Akiko Sato

Akiko Sato was born in Japan, spent part of her childhood in Philippines, and in Thailand.  Strong influence is in her work ethic, a legacy from a childhood growing up with grandfather who is a carpenter of traditional Japanese houses.  She studied interior architecture in Kuwasawa Design School in Tokyo, Japan.  She moved to Seattle, United States, holds BFA in fine arts, from Cornish College of the Arts. majored in sculpture.  She lived in New York, and currently lives and works in Croatia.
Akiko Sato recently worked in numerous interdisciplinary, multicultural collaborations.  She worked on set and costume designs, with multimedia dance companies such as Gabri Christa and Danzaiza, Troika Ranch, and Tracie Morris, a multi-disciplinary poet and a performer based in NY. Her first tent series “Tent that tells a story”, an installation work was featured in Cork, Ireland in year 2006, as part of “Crossing water and boarders down memory lanes.
The lace tent project was a collaborative project with skillful, traditional lacemakers in Lepoglava, Croatia, in the year 2007.  She used tent metaphorically as a basic unit of home, a portable one.  It comes from her biography of moving, and this time, moving to Croatia as a mother of a Croatian-Japanese child.  

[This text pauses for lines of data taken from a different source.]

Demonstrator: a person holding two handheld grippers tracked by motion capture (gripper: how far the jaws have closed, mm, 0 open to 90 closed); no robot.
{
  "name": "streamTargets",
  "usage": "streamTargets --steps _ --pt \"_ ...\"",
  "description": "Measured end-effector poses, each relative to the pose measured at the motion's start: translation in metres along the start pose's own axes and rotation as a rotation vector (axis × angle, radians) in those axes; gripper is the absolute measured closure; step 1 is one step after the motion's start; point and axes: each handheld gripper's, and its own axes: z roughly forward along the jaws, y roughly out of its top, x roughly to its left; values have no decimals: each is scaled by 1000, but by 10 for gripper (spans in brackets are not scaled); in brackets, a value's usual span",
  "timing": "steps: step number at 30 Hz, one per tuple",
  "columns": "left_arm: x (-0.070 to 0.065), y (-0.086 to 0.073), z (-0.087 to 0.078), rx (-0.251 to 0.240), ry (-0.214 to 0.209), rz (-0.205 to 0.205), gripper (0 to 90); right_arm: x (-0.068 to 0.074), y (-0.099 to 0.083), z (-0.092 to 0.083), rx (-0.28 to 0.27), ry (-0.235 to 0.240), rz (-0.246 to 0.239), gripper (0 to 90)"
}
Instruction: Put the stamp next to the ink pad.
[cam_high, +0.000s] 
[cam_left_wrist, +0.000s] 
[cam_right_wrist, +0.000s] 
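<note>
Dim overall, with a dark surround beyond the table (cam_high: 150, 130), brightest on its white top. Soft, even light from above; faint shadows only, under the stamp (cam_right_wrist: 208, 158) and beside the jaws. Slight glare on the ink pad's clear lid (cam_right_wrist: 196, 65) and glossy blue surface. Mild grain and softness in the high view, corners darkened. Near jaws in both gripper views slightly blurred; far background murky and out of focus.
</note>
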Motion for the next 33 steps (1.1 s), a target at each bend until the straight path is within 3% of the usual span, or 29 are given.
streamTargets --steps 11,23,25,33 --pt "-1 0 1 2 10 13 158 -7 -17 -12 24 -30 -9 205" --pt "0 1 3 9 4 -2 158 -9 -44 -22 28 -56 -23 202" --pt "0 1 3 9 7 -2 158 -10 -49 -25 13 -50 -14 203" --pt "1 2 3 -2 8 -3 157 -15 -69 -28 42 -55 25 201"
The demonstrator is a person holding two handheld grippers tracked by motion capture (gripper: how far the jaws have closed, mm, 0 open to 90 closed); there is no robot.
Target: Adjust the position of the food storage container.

By juxtaposing the element lace, a mandala of women, poems of maternity, Akiko attempted to create a “shelter for the feeling”. The whole process was an experimental interaction of differences in many elements such as cultural back ground, discipline, generation, reinforced by many people’s efforts, ideas and noble devotions.  The finished tent was shown in Gliptoteka HAZU in Zagreb, along with the projection of the process taken every 5 minutes of the whole 35 days of the process.